Life is hard for those who live Kosovo, ethnic Albanian and Serbs alike. There are almost no jobs. Groups of working-age men and women spend their days smoking and talking near piles of rubble and ruin caused by the 1999 Serb bombardments, NATO airstrikes, rebel bombings, or often, a combination of all three.

Shoeless and dirty children dressed in torn t-shirts and ragged pants, play along dusty, pothole-filled roads or stinking, stagnant ditches.

Horses with protruding rib cages and dirty, uncombed coats chew grass near filthy, trash-filled streams.

Mangy timid and trembling dogs, some too skinny and weak to walk straight, search for tidbits of food near burning trash piles. Their eyes avert you when you approach. Their tails are forever between their legs. They trust no one.
Entire blocks of homes sit in ruin.

Graffiti with the tale-tale tag warning all that either the Kosovo Liberation Army (KLA) or the Yugoslav Army (Serbs) army had stopped by, can be found spraypainted on buildings, burned-out cars and trucks, and even trees.

There are fields marked with white rags indicating where landmines had been laid.

KFOR (Kosovo Protection Force) military units ranging from Americans to Greeks man checkpoints every few miles, their soldiers dressed for battle and demanding papers and identification while shinning powerful flashlight beams in faces and gripping M16s in their hands.

Razor wire, sandbags and large concrete dragon teeth close in entire blocks and every church, protecting the now few Serbs left living here, as well as their houses of worship, from revenge for horrors their government carried out almost two years ago.

There is a curfew every night leaving only the heavily armed KFOR soldiers - some on foot, others inside machine-gun-topped armored vehicles - as the only people on the streets.

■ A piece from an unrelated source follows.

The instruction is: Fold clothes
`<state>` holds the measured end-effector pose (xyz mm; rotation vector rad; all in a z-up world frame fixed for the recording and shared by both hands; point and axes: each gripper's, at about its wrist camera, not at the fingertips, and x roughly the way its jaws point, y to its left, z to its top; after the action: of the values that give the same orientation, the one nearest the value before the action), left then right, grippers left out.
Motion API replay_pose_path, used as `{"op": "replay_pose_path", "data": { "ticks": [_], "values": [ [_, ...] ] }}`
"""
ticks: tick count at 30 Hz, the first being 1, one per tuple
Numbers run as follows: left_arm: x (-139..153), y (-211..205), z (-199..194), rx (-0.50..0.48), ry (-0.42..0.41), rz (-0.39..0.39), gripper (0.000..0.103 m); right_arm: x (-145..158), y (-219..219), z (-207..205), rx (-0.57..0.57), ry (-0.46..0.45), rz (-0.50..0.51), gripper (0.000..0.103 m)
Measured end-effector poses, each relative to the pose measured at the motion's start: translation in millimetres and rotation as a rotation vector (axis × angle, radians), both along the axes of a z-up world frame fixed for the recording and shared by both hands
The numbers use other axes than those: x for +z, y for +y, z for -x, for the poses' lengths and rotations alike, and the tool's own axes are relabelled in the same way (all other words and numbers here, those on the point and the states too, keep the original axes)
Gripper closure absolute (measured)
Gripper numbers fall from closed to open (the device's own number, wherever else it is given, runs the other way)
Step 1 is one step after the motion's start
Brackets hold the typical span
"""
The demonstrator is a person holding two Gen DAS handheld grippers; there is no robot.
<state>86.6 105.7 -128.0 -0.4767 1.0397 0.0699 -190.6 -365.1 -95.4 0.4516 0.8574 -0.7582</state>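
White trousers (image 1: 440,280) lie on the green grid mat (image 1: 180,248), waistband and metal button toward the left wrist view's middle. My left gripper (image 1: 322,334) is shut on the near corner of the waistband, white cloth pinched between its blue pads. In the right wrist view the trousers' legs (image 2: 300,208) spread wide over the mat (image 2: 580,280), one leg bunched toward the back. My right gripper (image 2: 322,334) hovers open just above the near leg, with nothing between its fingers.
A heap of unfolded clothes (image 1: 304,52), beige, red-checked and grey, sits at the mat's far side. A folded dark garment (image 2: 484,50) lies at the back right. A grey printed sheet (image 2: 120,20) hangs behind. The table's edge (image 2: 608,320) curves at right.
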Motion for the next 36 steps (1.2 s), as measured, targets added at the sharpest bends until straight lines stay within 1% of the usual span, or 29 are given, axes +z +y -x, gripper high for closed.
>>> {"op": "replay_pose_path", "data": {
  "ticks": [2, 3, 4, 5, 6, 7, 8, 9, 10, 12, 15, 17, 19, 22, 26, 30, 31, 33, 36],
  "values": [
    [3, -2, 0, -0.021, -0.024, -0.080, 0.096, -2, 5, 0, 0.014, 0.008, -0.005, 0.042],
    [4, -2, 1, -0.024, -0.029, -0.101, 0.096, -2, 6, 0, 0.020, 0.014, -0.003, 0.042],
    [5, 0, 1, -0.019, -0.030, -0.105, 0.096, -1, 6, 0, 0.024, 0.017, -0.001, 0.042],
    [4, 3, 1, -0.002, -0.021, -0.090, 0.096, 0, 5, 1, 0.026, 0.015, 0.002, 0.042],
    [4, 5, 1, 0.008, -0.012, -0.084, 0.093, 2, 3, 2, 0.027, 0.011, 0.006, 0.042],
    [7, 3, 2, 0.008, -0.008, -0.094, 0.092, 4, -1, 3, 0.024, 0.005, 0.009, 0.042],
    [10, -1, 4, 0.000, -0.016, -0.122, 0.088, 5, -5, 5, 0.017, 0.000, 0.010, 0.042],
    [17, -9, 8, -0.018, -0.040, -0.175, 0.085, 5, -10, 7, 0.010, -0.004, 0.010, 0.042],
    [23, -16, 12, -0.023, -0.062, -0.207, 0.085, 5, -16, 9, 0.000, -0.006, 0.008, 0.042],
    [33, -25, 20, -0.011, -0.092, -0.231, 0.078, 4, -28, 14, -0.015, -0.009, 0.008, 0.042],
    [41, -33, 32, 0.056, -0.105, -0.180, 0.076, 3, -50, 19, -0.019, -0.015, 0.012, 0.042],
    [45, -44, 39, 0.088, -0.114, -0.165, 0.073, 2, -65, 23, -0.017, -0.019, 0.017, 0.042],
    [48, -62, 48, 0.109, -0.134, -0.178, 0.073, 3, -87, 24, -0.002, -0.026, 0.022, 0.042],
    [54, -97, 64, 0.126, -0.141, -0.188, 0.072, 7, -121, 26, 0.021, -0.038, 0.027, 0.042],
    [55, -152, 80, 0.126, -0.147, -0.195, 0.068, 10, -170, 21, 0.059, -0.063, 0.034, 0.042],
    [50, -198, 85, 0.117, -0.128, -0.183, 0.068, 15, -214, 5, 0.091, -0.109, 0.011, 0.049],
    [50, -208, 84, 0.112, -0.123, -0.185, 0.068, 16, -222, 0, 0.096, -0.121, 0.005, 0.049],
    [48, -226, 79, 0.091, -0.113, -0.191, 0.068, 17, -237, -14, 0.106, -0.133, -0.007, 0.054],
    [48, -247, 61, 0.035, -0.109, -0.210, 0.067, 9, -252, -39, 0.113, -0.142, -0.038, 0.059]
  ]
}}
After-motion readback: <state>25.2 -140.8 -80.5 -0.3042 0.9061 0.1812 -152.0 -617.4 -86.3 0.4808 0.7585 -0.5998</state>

There are military humvees and trucks everywhere, roaring quickly through towns en route to a checkpoint or outpost.

For the few working locals who do have curfew passes, there is the inconvenience and indignity of being ordered out of their cars, watching as soldiers rifle through their belongings, their trunks, and under their car seats, and then told to hold their arms out straight while they are searched for weapons.

There are burned-out, bombed-out homes, cars, stores and barns on almost every street, reminders of what man is capable of doing when he disagrees with the lifestyle and culture of others.

As you make your way through the towns, a dull, aching pain settles in the pit of your stomach.
It is a hallow feeling, one of great sadness, emptiness.

You become acutely aware of this and realize there's a good chance it may be with you forever.